Output every line below exactly, please, omitting pictures.
·····
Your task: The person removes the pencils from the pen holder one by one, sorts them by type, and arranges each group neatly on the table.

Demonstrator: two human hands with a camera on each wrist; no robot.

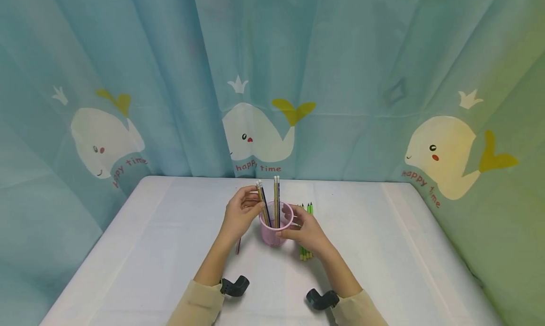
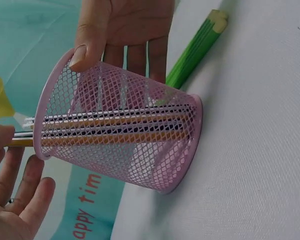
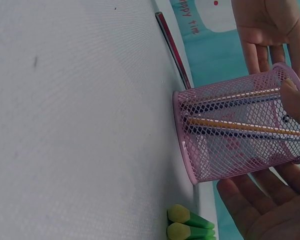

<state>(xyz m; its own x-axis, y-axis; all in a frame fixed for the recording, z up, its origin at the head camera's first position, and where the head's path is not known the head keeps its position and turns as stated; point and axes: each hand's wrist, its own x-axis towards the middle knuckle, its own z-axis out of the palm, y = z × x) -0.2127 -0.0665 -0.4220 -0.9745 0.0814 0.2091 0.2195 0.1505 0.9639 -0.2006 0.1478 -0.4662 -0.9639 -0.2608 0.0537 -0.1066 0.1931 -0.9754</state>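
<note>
A pink mesh pencil cup (image 1: 272,236) stands upright on the table. Striped gold and dark-blue pencils (image 1: 276,193) with white ends are inside it, in two small groups. My left hand (image 1: 239,212) pinches the left group of pencils (image 2: 22,142) between thumb and fingers just above the rim. These lean toward the left side of the cup. From the right, my right hand (image 1: 310,233) holds the cup, thumb (image 2: 80,56) at the rim and fingers around the far side. In the right wrist view the pencil shafts show through the mesh wall (image 3: 230,165).
Several green pencils (image 1: 305,256) lie in a row on the white table (image 1: 170,250), just right of the cup and partly under my right hand. A dark red pencil-like stick (image 3: 172,47) lies to the cup's left. A blue curtain (image 1: 353,80) hangs behind.
</note>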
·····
* Answer to this exercise:
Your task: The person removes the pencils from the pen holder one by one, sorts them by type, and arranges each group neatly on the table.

Demonstrator: two human hands with a camera on each wrist; no robot.


<state>(xyz m; its own x-axis, y-axis; all in a frame fixed for the recording, z up, its origin at the head camera's first position, and where the head's path is not known the head keeps its position and turns as stated; point and axes: each hand's wrist, its own x-axis towards the middle knuckle, its own z-axis out of the palm, y = z × x) -0.2127 -0.0665 -0.4220 -0.9745 0.0814 0.2091 0.2195 0.1505 0.9639 -0.2006 0.1478 -0.4662 -0.9639 -0.2608 0.0537 -0.1066 0.1931 -0.9754</state>
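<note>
A pink mesh pencil cup (image 1: 272,236) stands upright on the table. Striped gold and dark-blue pencils (image 1: 276,193) with white ends are inside it, in two small groups. My left hand (image 1: 239,212) pinches the left group of pencils (image 2: 22,142) between thumb and fingers just above the rim. These lean toward the left side of the cup. From the right, my right hand (image 1: 310,233) holds the cup, thumb (image 2: 80,56) at the rim and fingers around the far side. In the right wrist view the pencil shafts show through the mesh wall (image 3: 230,165).
Several green pencils (image 1: 305,256) lie in a row on the white table (image 1: 170,250), just right of the cup and partly under my right hand. A dark red pencil-like stick (image 3: 172,47) lies to the cup's left. A blue curtain (image 1: 353,80) hangs behind.
</note>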

The output above is the complete answer.